Time will pass, but I thought I would link to three discussions of the current disaster:
The shock and outrage over New Orleans' post-Katrina woes reminds me of that experience--and not just because of the chaos. What's just as striking to me is the unique scrutiny to which the local, regional and national disaster response infrastructure is suddenly being subjected. Thirteen years ago, when Hurricane Andrew devastated South Florida to the tune of 25 billion dollars, a quarter of a million people were left homeless, and over a million stranded without power--a quarter-million of them for over a week--as looters ran rampant and government personnel at all levels struggled to maintain order and care for the victims. But I don't remember a national outpouring of fury at the authorities' slow and imperfect response to that disaster. (In fact, compared with the police failures during the LA riots earlier that year, the response to Hurricane Andrew was a model of smooth efficiency.) Rather, the nation's attention focused on the (largely private, charitable) relief effort, as millions in donations were raised to help the victims recover.
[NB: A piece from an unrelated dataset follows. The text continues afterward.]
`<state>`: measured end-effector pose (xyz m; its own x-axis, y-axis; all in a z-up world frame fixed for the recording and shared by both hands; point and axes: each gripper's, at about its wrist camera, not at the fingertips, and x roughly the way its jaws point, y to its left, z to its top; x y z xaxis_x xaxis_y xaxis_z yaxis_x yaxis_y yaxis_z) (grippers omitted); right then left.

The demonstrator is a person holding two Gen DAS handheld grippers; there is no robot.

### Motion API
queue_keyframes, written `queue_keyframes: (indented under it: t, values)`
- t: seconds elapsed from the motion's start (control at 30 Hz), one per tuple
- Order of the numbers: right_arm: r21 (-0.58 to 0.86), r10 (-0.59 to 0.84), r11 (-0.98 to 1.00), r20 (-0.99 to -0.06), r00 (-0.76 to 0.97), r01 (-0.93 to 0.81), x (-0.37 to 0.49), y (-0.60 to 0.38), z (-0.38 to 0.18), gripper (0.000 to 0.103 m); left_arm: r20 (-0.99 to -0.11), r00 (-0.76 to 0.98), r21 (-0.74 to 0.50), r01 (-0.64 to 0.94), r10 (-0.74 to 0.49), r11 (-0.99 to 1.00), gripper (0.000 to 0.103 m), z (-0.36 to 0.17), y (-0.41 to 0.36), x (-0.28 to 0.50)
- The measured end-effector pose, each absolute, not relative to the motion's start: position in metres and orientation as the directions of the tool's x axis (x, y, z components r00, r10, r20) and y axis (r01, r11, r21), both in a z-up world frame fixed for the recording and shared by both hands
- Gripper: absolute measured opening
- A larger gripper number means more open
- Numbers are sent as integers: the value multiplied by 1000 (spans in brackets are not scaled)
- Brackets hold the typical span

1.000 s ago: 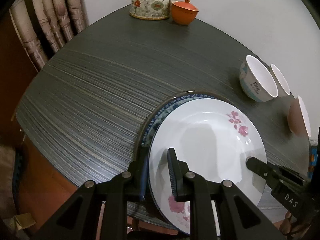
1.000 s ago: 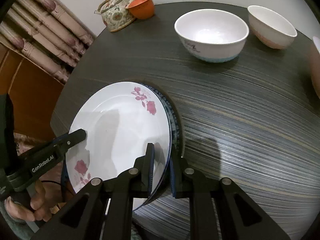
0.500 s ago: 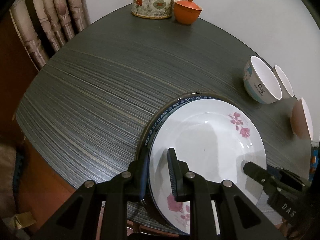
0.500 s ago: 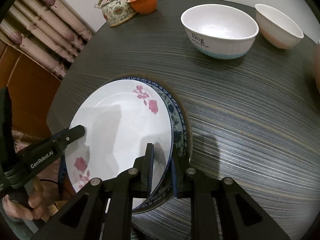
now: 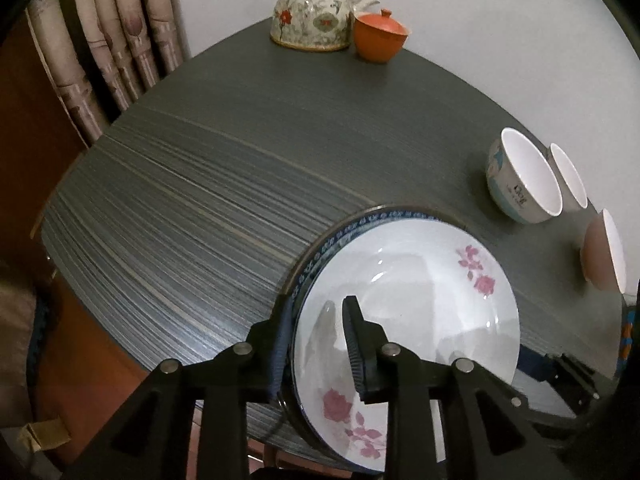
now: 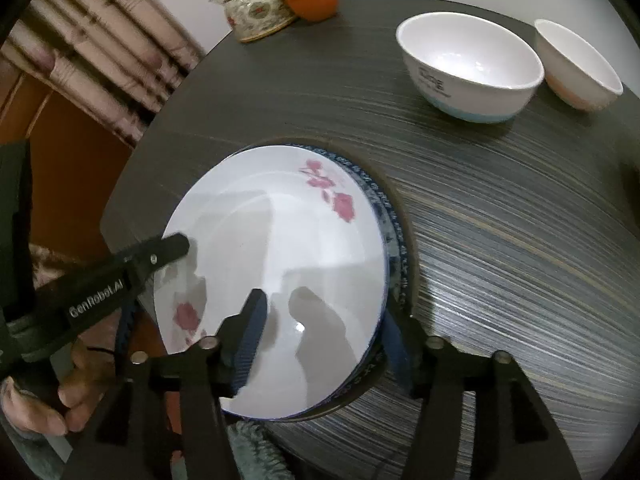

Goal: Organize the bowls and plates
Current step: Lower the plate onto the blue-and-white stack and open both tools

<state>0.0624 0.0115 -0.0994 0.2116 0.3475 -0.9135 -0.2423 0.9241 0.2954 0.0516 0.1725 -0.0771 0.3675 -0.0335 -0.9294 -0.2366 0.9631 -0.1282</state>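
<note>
A white plate with pink flowers (image 5: 416, 292) (image 6: 280, 248) lies on a blue-rimmed plate (image 5: 348, 228) (image 6: 394, 224) at the near edge of the dark round table (image 5: 224, 152). My left gripper (image 5: 320, 320) is shut on the left rim of the plates. My right gripper (image 6: 324, 312) is open, its jaws wide apart on either side of the plates' right rim. The left gripper also shows in the right wrist view (image 6: 172, 246). A large white bowl with blue base (image 6: 468, 68) (image 5: 520, 180) and a smaller white bowl (image 6: 576, 64) stand at the far right.
A third bowl (image 5: 604, 252), brownish outside, stands at the right edge. A patterned teapot (image 5: 312, 16) and an orange lidded cup (image 5: 380, 36) stand at the table's far side. A curtain (image 5: 100, 40) hangs at the left. A hand (image 6: 60, 392) holds the left gripper.
My right gripper has opened and let go of the plates' rim. The stacked plates have moved farther onto the table. The left gripper stays shut on them.
</note>
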Motion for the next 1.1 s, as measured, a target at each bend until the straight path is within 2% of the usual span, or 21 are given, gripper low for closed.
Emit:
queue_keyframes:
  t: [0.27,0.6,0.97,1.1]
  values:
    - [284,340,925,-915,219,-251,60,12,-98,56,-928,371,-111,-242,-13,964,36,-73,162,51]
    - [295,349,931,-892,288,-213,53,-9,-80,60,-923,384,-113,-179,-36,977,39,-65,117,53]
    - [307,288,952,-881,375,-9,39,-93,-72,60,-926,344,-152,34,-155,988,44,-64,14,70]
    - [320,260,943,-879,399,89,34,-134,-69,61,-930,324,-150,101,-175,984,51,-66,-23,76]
Then, for the other side Over the past few years in particular, a lot of money and thought was supposed to have been devoted to planning for rapid response to large-scale urban disasters in the wake of 9/11. While authorities in Louisiana and New Orleans are not as powerful as the Feds, they have known for years that a disaster of this kind was likely and were told in detail what it would do to their city. And yet. The reports of what’s happening convey little except how poorly-prepared, ill-coordinated and slow-moving the disaster response is. As Mark Kleiman comments, failing to plan is planning to fail. Kevin Drum provides a demoralizing chronology explaining why FEMA is being run by people with no experience in disaster management.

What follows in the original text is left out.